* GIVEN MATERIAL *
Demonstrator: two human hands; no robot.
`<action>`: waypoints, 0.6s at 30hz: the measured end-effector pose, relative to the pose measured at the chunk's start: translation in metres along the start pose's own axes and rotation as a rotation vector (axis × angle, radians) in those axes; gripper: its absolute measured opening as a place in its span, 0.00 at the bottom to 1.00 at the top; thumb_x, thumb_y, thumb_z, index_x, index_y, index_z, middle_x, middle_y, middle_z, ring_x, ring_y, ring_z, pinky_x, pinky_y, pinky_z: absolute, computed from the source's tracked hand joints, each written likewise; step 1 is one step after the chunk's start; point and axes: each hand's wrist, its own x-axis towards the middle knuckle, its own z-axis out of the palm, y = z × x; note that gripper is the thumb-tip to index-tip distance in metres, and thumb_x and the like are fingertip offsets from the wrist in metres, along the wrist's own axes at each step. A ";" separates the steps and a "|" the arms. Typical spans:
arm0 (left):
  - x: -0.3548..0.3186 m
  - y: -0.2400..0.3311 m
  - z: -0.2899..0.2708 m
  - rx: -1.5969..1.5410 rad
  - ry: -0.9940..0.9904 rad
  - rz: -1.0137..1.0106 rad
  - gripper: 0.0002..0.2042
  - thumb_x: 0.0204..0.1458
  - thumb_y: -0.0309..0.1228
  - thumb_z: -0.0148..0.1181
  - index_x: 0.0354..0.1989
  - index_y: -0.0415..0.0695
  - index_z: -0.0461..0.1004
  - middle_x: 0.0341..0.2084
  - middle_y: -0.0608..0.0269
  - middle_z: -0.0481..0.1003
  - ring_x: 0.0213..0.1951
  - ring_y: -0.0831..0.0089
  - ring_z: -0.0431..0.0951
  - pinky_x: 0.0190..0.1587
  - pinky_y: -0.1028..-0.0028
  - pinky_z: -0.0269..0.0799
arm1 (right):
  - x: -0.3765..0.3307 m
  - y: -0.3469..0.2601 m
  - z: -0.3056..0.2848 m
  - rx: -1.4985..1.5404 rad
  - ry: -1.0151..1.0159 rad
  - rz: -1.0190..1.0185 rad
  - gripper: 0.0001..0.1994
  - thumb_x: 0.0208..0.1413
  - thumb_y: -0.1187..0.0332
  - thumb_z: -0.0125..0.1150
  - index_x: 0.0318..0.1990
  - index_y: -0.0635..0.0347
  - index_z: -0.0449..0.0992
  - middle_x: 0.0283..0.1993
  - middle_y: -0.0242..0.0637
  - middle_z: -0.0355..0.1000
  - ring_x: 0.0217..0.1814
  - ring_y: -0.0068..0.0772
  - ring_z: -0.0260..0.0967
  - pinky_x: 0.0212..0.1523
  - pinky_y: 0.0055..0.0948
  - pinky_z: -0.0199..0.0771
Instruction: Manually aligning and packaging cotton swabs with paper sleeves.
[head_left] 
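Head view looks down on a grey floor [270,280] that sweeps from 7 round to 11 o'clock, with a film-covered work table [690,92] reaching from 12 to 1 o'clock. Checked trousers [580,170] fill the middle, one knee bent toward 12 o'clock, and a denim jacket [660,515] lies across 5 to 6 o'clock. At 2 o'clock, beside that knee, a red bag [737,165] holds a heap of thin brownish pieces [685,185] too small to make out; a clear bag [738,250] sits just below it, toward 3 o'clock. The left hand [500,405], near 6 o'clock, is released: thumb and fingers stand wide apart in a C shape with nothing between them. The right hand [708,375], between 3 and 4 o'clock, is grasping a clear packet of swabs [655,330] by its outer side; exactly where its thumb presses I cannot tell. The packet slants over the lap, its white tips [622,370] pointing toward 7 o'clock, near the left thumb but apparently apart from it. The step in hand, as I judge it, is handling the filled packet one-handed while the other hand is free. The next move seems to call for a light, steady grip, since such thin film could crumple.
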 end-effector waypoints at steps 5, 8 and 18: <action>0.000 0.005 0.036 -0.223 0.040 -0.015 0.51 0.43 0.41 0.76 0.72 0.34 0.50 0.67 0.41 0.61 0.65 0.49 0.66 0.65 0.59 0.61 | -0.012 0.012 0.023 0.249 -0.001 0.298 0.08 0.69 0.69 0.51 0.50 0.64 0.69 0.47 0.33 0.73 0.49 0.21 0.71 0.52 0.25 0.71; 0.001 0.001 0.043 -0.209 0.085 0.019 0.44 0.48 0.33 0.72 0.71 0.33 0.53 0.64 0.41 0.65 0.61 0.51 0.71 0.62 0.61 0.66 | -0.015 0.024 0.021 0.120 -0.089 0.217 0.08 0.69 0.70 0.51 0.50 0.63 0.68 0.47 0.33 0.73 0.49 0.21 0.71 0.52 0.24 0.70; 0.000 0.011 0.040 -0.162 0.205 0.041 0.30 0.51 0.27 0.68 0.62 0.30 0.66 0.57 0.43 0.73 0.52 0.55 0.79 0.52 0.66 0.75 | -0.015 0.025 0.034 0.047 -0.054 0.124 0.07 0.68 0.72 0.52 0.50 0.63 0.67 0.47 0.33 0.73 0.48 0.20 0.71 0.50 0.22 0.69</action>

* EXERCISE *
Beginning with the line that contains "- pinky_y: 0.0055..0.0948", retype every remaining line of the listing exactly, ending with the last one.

* FINISHED EXERCISE *
  - pinky_y: 0.0055..0.0948
  - pinky_z: -0.0199..0.0771
Instruction: Manually aligning and packaging cotton swabs with paper sleeves.
[head_left] 
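Head view looks down on a grey floor [270,280] that sweeps from 7 round to 11 o'clock, with a film-covered work table [690,92] reaching from 12 to 1 o'clock. Checked trousers [580,170] fill the middle, one knee bent toward 12 o'clock, and a denim jacket [660,515] lies across 5 to 6 o'clock. At 2 o'clock, beside that knee, a red bag [737,165] holds a heap of thin brownish pieces [685,185] too small to make out; a clear bag [738,250] sits just below it, toward 3 o'clock. The left hand [500,405], near 6 o'clock, is released: thumb and fingers stand wide apart in a C shape with nothing between them. The right hand [708,375], between 3 and 4 o'clock, is grasping a clear packet of swabs [655,330] by its outer side; exactly where its thumb presses I cannot tell. The packet slants over the lap, its white tips [622,370] pointing toward 7 o'clock, near the left thumb but apparently apart from it. The step in hand, as I judge it, is handling the filled packet one-handed while the other hand is free. The next move seems to call for a light, steady grip, since such thin film could crumple.
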 end-effector waypoints at steps 5, 8 and 18: <action>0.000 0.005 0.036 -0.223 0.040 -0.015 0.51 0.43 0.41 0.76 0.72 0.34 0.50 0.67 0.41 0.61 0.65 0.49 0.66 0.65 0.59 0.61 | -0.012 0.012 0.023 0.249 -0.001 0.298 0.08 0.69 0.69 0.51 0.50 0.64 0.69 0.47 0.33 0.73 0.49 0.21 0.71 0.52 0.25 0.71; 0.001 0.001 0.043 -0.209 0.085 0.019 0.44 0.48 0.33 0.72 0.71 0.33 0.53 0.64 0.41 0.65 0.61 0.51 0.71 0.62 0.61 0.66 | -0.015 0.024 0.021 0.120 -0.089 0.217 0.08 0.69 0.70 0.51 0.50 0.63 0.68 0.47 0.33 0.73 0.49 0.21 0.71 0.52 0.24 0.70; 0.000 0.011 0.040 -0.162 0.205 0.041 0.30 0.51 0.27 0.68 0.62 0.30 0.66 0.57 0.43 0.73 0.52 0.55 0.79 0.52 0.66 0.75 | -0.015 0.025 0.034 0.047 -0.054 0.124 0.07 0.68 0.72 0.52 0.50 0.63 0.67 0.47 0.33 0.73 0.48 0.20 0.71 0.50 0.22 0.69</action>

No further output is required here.